I disagree, to me this is exactly what the else-clause of try...except is for. Why have a bare try around the generator expression?

The use of the else clause is better than adding additional code to the try clause because it avoids
accidentally catching an exception that wasn’t raised by the code being protected by the
try ... except statement.

jreback · 2015-11-17T12:54:00Z

pandas/core/frame.py

                pass
+            else:


you are missing the point here; this should NOT create a named tuple if it fails the try, that is the point; and this code exists below, you are duplicating code.

Sorry for correcting you, but the code does exactly what you say is to be achieved.

The try ... except statement has an optional else clause, which, when present,
must follow all except clauses. It is useful for code that must be executed
if the try clause does not raise an exception.

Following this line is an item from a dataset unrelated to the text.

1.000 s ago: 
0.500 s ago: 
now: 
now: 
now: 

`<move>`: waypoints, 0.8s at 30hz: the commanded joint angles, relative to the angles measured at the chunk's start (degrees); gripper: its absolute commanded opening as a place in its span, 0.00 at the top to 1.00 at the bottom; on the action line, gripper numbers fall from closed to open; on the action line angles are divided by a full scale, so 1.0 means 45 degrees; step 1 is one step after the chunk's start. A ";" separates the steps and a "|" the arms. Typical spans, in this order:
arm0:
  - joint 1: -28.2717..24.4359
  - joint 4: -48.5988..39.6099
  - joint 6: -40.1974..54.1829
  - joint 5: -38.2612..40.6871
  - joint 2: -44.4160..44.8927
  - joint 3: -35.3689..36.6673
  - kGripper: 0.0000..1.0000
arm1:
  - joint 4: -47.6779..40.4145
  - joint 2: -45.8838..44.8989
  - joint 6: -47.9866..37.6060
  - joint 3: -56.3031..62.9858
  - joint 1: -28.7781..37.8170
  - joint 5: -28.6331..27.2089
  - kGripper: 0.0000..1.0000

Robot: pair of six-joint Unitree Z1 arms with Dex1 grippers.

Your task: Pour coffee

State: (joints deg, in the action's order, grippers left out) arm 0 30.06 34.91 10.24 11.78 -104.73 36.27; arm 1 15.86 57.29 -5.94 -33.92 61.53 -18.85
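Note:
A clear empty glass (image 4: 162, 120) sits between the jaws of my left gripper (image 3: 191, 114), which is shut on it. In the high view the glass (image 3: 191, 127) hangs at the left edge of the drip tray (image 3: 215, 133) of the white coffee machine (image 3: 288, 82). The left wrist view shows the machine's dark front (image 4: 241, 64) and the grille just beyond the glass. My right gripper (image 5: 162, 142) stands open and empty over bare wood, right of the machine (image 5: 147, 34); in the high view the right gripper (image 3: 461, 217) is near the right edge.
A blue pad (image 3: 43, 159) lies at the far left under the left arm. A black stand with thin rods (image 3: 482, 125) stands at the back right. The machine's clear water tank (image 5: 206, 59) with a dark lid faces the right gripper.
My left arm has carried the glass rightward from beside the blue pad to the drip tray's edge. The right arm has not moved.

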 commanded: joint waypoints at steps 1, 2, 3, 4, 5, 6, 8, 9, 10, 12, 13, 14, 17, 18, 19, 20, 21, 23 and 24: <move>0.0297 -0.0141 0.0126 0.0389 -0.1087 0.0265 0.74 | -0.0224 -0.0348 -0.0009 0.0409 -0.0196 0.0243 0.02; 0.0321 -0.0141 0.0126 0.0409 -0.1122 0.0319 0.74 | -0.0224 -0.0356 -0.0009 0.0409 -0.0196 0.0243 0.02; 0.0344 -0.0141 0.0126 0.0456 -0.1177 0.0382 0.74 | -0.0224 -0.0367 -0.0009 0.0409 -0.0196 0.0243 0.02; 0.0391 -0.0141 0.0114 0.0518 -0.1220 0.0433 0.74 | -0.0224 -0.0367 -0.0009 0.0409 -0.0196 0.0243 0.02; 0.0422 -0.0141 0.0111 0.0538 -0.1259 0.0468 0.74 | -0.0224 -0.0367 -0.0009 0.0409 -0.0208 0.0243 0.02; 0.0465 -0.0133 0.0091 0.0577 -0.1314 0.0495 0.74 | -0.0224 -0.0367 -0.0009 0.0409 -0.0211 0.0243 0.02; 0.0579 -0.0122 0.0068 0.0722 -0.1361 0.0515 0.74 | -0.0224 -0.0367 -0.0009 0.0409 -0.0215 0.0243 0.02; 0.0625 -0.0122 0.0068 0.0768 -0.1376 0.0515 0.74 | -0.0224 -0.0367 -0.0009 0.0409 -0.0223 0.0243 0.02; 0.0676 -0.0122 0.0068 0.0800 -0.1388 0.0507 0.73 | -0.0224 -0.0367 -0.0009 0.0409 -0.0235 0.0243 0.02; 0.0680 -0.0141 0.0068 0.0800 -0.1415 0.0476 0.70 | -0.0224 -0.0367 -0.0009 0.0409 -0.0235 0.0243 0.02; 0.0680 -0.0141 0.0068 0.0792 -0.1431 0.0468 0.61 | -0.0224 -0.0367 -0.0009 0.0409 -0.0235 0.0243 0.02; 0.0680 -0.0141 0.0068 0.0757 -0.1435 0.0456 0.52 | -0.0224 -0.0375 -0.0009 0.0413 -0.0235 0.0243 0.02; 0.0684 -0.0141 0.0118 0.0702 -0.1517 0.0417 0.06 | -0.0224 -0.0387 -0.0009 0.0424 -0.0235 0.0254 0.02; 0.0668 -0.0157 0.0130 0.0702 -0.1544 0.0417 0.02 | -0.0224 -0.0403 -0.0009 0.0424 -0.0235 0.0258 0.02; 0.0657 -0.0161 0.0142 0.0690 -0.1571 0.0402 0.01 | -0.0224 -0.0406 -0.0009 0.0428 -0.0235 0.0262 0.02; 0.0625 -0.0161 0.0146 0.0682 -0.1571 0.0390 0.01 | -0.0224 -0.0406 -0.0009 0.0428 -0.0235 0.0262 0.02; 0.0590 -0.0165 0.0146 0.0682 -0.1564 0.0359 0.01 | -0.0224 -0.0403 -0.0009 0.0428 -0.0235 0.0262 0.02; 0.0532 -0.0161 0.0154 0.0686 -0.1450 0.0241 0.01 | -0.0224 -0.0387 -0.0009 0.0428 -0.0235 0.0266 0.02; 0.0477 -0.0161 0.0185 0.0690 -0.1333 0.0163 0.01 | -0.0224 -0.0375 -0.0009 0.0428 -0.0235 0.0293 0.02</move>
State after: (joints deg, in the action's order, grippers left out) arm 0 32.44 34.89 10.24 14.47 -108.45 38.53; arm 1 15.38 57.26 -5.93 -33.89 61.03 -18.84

you are duplicating code, see the return statement

Sorry, I do not see this. Can you be a little more explicit.
There are two return statements just like in the current version in master, right?

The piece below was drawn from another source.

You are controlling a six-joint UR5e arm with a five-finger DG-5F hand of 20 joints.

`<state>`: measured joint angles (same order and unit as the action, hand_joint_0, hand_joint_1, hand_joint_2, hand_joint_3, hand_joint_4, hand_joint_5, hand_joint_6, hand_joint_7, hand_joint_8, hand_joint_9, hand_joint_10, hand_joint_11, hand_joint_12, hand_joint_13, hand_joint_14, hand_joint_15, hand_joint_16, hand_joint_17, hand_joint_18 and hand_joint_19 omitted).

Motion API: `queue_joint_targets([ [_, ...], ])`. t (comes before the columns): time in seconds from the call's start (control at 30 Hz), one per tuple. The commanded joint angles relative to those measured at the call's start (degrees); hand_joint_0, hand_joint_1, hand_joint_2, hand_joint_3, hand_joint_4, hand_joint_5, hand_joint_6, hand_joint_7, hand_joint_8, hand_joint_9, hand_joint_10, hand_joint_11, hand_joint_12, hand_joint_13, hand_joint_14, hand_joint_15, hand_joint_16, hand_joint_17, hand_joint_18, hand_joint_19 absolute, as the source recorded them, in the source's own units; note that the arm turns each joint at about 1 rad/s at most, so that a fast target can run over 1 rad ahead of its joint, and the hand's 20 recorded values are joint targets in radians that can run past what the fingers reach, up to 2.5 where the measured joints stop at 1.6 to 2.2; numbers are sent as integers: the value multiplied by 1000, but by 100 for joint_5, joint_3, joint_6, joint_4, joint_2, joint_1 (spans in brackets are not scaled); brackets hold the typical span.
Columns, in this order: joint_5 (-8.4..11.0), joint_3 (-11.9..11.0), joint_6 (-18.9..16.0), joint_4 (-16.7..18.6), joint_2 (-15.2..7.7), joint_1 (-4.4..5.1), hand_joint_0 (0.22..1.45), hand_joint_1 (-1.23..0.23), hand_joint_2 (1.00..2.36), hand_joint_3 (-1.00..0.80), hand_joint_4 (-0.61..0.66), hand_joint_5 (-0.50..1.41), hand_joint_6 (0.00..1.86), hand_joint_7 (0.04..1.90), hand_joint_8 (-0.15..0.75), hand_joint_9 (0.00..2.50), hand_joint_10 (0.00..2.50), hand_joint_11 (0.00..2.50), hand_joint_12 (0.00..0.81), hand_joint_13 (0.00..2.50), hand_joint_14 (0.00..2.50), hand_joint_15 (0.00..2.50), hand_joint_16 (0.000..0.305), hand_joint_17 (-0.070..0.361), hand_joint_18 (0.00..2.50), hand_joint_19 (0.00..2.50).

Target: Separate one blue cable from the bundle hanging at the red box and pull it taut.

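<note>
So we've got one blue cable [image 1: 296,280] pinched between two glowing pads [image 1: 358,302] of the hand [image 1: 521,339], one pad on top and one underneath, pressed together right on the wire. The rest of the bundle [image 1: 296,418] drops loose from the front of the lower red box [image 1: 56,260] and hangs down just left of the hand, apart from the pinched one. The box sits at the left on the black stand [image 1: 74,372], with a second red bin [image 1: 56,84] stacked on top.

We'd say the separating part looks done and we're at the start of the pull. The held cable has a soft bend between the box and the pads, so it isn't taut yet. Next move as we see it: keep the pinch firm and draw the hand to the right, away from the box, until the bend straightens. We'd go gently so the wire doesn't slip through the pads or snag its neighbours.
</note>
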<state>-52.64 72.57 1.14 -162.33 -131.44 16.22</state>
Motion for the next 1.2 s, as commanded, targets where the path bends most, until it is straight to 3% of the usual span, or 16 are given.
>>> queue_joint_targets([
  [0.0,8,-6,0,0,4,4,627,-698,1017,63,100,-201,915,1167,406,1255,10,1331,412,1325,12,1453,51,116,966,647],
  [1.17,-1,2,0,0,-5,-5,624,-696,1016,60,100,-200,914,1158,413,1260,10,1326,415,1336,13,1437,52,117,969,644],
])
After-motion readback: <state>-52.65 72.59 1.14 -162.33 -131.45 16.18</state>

the statement you added duplicates the other return statement. you don't need the else clause at all. if you think that the _make actually speeds things, then put it there.

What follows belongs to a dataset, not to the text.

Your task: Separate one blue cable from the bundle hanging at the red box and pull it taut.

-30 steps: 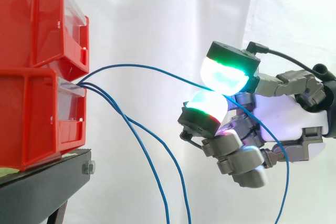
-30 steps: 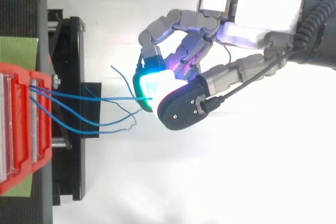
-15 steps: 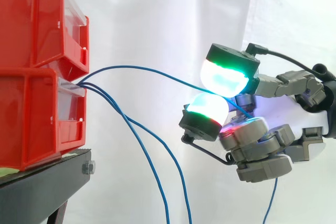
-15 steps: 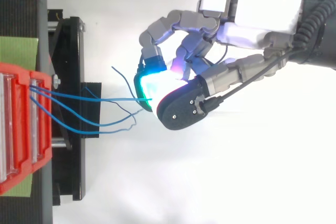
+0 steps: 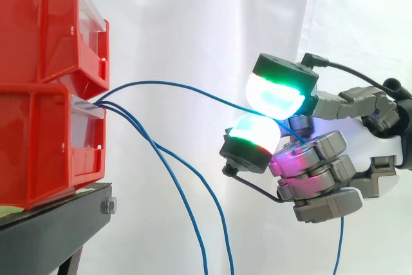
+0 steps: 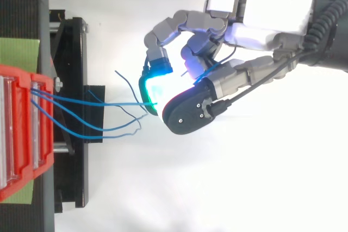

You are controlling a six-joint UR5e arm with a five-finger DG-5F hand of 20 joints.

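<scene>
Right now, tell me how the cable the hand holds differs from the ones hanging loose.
The pinched cable arcs almost level from the lower red bin to the hand; the loose cables droop steeply downward. The pinched cable is clamped between glowing pads; the loose cables hang free of the hand. All are thin, blue, and leave the same bin.

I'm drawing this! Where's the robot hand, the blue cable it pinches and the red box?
robot hand [image 5: 383, 146], side view, white palm.
thin blue cable [image 5: 161, 82], side view, arched stretch.
red plastic box [image 5: 32, 146], side view, lower side wall.
</scene>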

would need a benchmark as well

need a test for name=None if this actually changed anything (does it?)

Just to clarify: I moved the first return statement inside the else-clause and modified it to use _make (i.e. I did not add a statement and not introduce (new) duplication).
If you remove the else-block (with the contained return) then namedtuples will never be returned.

oh, this is just for name tuples, ok, then, but just put it where it was. I think else clauses make this very unreadable. No reason not to put it in the try

remove the else as discussed above and put it in the try

xflr6 · 2015-11-17T13:29:52Z

Here are some simple timings:

import collections

import pandas as pd
from pandas.compat import map, zip

class DataFrame(pd.DataFrame):

    def itertuples_new(self, index=True, name="Pandas"):
(...)
            else:
                return (itertuple(*row) for row in zip(*arrays))

        # fallback to regular tuples
        return zip(*arrays)

    def itertuples_make(self, index=True, name="Pandas"):
(...)
            else:
                return map(itertuple._make, zip(*arrays))

        # fallback to regular tuples
        return zip(*arrays)

df = DataFrame({'A': 'spam', 'B': range(1000), 'C': None,
   'D': range(1000), 'E': range(1000), 'F': range(1000)})

%timeit list(df.itertuples_new())
100 loops, best of 3: 3.04 ms per loop

%timeit list(df.itertuples_make())
100 loops, best of 3: 2.68 ms per loop

%timeit list(df.itertuples_make(name=None))
1000 loops, best of 3: 1.17 ms per loop

jreback · 2015-11-17T13:40:30Z

pls add a benchmark to the asv suite (make about 10x bigger).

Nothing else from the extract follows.